Sollte ein Fahrzeug nach einem Verkehrsunfall nicht mehr fahrfähig sein, wird das Fahrzeug abgeschleppt.

Bei einem unverschuldeten Haftpflicht-Schadensereignis gehören die Abschleppkosten wie auch das Sachverständigenhonorar und die Kosten für einen Rechtsanwalt zum Umfang des Gesamtschadens und müssen von der eintrittspflichtigen Versicherung erstattet werden.

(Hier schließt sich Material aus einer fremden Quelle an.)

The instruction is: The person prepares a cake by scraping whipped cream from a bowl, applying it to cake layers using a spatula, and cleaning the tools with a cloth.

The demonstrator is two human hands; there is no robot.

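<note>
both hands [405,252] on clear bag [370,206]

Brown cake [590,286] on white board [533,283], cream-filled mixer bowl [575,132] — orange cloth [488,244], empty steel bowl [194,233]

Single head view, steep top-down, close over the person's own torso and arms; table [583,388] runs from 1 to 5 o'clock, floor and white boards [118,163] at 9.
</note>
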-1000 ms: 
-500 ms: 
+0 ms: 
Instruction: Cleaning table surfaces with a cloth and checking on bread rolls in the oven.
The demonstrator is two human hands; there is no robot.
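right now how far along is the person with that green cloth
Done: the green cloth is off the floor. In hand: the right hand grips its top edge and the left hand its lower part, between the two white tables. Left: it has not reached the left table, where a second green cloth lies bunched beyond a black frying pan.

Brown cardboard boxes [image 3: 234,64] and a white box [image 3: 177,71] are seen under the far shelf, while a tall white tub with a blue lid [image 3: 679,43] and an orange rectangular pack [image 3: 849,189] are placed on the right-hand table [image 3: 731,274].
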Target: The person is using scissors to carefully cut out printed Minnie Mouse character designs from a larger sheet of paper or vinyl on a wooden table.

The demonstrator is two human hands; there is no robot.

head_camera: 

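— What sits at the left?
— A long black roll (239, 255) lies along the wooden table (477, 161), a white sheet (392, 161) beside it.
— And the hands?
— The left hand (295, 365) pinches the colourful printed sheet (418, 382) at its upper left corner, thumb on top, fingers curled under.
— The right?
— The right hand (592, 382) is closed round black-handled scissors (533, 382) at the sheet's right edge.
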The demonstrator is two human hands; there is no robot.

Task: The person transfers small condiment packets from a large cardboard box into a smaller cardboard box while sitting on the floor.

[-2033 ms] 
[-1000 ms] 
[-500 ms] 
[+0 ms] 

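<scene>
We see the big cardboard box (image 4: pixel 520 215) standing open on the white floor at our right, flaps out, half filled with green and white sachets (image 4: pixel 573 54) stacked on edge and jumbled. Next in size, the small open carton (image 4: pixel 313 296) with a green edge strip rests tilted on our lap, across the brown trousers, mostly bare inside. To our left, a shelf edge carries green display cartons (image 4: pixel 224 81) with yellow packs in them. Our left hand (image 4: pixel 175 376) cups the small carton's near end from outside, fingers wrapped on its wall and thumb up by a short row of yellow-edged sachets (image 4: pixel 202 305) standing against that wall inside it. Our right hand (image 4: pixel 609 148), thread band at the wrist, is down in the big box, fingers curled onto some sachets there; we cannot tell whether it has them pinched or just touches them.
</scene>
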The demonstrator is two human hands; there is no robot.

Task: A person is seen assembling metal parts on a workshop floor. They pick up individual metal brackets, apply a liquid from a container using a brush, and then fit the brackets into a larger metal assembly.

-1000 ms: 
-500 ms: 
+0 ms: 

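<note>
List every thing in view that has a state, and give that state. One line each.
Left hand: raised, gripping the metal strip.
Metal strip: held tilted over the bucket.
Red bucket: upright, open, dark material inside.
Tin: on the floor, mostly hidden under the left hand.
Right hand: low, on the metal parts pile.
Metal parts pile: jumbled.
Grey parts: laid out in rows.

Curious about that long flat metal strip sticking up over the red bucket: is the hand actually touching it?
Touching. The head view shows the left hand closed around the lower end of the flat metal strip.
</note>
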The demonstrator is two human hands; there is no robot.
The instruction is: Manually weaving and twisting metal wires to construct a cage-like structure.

Hierbei finden nur die tatsächlich angefallenen Kosten Berücksichtigung (Rechnung).
Über den Umfang des Abschleppvorganges gibt es keine einheitliche Rechtsprechung.

In der Regel werden bei reparablen Fahrzeugen nur die Kosten vom Unfallort zum nächsten Vertragshändler erstattet.

In der Praxis werden die verunfallten Fahrzeuge meist von der Unfallstelle zum Sicherungsgelände des Abschleppunternehmens verbracht, bis eine Entscheidung getroffen ist, was mit dem Fahrzeug geschehen soll.

Die Kosten für die weitere Verbringung zum nächsten Vertragshändler gehören dann auch zum Umfang des Gesamtschadens.

Sollte der Vertragshändler “des Vertrauens” weniger als 100 km von der Unfallstelle entfernt sein, werden auch diese Abschleppkosten häufig erstattet bzw. zugesprochen.

Hierbei bleibt jedoch ein rechtliches Risiko bei der Kostenerstattung, das beachtet werden sollte.

Überführungen zum Heimatort, die darüber hinaus gehen, finden meist keine Berücksichtigung – es sei denn, die Abschleppkosten zum nächsten Vertragshändler einschließlich der erstattungsfähigen Reisekosten für die Heimfahrt und spätere Abholung des Fahrzeuges sind höher, als die Verbringung zum Heimatort.

Für Fahrzeuge, die nicht mehr reparabel sind (Totalschaden), werden nur die Abschleppkosten zum nächsten Autoverwertungs- oder Entsorgungsbetrieb erstattet.